Whenever a line in the data holds the string "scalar", copy that line.

Excerpts from a dataset:

────────

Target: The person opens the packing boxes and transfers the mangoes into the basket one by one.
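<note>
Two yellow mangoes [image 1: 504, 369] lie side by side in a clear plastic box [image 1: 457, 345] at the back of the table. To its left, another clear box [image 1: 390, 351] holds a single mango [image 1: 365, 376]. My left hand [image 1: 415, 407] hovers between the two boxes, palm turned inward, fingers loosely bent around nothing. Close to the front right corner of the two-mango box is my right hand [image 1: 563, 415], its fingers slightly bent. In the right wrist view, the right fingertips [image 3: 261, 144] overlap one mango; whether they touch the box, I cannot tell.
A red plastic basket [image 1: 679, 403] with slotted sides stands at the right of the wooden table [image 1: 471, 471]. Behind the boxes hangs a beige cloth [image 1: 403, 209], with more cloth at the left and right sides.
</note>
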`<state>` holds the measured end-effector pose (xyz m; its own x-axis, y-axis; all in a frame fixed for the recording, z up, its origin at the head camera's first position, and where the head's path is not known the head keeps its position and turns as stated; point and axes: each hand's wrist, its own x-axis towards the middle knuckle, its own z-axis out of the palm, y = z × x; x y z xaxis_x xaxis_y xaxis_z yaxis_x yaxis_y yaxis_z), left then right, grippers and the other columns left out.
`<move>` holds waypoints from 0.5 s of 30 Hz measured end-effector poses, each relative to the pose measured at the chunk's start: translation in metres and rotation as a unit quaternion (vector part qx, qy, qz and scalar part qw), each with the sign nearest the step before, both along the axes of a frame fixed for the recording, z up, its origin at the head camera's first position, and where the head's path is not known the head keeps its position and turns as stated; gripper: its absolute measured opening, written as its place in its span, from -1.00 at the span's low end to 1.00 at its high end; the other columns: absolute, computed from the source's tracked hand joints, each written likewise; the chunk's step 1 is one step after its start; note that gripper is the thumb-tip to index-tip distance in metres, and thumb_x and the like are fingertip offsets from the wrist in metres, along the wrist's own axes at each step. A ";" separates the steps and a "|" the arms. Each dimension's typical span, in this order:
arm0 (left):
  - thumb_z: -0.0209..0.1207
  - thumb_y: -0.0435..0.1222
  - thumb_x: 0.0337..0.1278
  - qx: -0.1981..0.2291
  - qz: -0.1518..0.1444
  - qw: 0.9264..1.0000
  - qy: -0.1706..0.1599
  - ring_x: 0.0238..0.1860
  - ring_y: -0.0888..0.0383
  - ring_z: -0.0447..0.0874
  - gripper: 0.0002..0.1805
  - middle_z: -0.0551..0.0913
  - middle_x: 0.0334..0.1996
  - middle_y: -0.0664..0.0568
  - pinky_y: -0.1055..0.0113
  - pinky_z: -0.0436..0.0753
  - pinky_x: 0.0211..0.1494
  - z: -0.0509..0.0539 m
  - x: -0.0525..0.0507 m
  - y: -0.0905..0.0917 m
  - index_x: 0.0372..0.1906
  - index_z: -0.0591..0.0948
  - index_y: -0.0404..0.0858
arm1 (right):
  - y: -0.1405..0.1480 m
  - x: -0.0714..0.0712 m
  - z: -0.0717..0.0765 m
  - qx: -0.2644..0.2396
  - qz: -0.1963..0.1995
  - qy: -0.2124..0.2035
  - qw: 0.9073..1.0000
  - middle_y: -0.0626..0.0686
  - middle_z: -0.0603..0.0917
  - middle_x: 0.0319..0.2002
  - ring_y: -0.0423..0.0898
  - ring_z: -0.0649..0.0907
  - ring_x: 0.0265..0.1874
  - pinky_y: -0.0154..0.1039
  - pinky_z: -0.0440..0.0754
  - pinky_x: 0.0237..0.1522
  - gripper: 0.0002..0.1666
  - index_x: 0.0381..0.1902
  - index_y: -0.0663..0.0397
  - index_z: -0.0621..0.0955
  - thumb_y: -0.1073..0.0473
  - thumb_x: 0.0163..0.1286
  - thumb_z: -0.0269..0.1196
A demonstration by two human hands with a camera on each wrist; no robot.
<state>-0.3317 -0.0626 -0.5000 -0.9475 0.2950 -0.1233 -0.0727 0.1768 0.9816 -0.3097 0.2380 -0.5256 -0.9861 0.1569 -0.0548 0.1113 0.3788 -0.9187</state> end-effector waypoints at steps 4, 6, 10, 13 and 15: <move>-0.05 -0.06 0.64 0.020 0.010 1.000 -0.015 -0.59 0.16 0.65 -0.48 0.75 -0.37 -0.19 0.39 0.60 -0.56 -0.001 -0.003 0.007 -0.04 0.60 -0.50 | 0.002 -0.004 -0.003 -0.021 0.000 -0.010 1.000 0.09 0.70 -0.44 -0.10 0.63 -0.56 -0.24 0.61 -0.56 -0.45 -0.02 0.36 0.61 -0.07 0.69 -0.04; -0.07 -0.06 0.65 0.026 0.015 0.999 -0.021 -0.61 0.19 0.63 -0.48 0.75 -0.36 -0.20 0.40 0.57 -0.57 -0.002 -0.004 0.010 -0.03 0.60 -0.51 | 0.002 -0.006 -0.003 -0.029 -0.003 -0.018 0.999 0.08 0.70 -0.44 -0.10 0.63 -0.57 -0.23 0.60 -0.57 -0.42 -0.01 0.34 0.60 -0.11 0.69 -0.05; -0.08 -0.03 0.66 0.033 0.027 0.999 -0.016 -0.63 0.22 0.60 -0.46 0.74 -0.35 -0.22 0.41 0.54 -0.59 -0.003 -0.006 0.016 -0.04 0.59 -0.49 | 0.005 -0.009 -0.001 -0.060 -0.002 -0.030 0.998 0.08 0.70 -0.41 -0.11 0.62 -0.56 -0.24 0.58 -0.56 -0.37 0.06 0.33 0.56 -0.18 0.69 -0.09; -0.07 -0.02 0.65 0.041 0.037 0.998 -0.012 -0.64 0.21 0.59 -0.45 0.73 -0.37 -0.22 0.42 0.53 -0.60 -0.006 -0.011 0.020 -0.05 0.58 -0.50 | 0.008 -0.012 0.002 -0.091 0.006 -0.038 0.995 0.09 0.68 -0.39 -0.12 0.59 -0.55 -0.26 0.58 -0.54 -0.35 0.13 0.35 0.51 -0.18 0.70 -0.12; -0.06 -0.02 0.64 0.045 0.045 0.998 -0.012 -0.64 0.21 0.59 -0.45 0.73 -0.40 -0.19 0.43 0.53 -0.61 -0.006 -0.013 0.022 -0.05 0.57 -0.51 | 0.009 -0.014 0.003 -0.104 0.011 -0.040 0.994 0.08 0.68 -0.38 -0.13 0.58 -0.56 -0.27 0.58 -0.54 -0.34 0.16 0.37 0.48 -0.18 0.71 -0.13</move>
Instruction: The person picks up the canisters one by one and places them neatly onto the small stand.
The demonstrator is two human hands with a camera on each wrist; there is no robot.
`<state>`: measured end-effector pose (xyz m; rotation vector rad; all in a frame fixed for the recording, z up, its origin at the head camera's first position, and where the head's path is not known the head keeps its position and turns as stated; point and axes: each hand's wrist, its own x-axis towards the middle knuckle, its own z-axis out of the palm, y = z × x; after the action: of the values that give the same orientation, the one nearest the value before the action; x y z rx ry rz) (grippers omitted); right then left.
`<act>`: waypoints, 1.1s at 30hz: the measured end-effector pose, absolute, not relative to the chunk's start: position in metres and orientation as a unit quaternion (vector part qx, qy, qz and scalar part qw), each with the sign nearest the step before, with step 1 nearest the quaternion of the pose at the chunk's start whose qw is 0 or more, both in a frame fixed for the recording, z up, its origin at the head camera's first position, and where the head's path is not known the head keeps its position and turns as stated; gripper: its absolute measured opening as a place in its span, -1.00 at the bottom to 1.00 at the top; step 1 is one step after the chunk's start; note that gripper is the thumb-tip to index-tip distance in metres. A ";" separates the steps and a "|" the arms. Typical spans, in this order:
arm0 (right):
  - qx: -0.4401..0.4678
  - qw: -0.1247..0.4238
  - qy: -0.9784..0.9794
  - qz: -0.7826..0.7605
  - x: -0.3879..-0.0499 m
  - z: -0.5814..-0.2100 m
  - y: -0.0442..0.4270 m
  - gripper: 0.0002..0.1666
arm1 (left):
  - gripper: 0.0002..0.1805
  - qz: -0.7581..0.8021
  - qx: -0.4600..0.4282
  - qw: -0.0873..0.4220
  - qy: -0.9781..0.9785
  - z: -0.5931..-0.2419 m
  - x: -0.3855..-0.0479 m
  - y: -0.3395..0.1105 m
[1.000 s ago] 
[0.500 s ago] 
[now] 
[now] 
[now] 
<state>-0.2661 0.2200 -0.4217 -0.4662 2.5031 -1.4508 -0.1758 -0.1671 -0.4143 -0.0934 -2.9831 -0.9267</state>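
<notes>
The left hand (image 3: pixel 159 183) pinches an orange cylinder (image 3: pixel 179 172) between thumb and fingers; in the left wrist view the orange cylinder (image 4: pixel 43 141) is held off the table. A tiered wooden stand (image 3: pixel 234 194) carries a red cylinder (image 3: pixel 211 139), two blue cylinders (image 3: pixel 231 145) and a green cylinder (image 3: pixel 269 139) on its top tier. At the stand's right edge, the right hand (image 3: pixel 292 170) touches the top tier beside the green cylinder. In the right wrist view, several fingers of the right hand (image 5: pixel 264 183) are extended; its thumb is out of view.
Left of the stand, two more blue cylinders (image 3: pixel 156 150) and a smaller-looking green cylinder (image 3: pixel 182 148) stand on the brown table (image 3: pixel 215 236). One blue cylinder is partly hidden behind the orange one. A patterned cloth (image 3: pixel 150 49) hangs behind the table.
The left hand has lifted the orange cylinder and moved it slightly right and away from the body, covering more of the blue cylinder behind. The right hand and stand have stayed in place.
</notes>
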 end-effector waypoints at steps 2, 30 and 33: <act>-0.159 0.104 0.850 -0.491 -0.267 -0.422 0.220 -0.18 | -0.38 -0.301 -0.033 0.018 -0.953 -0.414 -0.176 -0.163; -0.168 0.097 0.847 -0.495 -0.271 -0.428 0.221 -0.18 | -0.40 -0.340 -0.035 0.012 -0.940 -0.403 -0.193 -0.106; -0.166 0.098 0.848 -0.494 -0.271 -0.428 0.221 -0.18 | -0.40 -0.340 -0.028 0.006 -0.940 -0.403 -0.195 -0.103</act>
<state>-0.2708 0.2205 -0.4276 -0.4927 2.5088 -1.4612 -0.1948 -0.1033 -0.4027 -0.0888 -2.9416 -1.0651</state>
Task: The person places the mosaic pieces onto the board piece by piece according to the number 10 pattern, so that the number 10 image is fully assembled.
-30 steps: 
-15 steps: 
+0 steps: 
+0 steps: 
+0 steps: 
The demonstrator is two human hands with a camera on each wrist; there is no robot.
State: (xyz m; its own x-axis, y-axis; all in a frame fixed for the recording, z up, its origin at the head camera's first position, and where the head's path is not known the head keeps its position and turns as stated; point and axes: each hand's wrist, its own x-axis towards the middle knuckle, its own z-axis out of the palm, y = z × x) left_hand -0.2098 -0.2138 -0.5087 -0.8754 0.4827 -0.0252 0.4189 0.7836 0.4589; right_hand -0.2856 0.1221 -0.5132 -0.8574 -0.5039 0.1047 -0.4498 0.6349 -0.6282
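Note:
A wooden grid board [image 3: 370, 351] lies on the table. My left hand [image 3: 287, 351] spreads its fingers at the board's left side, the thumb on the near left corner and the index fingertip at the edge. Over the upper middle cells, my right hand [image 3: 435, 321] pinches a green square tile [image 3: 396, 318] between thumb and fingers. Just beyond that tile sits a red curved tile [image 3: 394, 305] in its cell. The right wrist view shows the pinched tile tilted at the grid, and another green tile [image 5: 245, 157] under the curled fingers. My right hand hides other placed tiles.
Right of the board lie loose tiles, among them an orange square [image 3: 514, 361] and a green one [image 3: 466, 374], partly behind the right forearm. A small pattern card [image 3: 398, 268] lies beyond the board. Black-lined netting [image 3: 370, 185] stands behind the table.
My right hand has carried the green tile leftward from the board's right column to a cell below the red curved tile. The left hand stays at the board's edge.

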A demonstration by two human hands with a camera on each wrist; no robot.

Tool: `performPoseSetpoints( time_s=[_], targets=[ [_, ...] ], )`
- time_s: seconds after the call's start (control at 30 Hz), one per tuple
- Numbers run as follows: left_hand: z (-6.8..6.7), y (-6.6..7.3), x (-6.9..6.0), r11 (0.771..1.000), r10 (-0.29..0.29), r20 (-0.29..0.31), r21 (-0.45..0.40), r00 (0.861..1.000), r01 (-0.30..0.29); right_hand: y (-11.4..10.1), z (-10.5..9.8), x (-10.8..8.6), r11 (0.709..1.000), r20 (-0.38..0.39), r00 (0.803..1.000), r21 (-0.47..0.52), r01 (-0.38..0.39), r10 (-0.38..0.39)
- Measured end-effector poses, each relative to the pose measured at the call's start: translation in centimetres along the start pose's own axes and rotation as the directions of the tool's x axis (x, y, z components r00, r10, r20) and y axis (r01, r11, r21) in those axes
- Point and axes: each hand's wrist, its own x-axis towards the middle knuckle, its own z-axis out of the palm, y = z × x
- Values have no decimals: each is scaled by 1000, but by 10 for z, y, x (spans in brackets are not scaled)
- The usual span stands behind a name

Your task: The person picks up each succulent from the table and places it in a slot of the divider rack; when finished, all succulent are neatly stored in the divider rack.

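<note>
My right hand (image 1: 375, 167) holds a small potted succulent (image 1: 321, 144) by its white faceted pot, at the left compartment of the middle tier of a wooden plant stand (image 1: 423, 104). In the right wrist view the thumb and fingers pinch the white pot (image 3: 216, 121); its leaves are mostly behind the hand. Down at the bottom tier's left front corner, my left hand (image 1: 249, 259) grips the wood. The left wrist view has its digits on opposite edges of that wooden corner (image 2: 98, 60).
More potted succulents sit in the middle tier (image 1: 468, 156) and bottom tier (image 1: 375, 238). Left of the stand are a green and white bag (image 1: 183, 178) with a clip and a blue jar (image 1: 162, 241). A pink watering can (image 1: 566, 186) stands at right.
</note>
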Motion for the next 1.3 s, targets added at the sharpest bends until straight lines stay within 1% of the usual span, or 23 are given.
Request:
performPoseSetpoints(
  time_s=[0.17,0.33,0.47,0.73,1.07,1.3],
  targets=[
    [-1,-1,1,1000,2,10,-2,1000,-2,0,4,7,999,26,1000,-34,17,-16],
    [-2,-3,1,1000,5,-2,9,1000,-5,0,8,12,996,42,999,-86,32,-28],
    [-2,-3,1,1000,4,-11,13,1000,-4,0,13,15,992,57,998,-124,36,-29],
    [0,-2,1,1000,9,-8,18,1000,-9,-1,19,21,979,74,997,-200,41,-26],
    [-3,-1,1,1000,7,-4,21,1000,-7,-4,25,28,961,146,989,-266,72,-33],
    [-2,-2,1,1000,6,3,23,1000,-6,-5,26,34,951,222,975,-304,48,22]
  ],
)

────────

**EXERCISE OUTPUT**
`<move>` holds waypoints from 0.5 s of 30 Hz measured end-effector poses, each relative to the pose measured at the chunk's start: translation in metres and rotation as a unit quaternion (vector part qx, qy, qz and scalar part qw), each with the sign nearest the step before, both along the axes of a frame fixed for the recording, z up, its origin at the head camera's first position, and where the head's path is not known the head keeps its position and turns as stated; gripper: its absolute measured opening, written as its place in its span, from -1.00 at the span's low end to 1.00 at its high end; the other columns: absolute, computed from the source's tracked hand joints, each written likewise; the chunk's step 1 is one step after its start; note that gripper is the thumb-tip to index-tip distance in metres, and thumb_x and the like are fingertip offsets from the wrist in metres, along the wrist's own axes at each step. A ";" separates the steps and a "|" the arms. Each dimension's typical span, in this order:
`<act>`: waypoints, 1.1s at 30hz: the measured end-effector pose, absolute, not relative to the chunk's start: position in metres and orientation as a unit quaternion (vector part qx, qy, qz and scalar part qw), each with the sign nearest the step before, with step 1 nearest the quaternion of the pose at the chunk's start whose qw is 0 or more, both in a frame fixed for the recording, z up, its origin at the head camera's first position, and where the head's path is not known the head keeps its position and turns as stated; gripper: its absolute measured opening as a place in its span, -1.00 at the bottom to 1.00 at the top; step 1 is one step after the chunk's start; note that gripper is the thumb-tip to index-tip distance in metres. A ";" separates the steps and a "|" the arms. Typical spans, in this order:

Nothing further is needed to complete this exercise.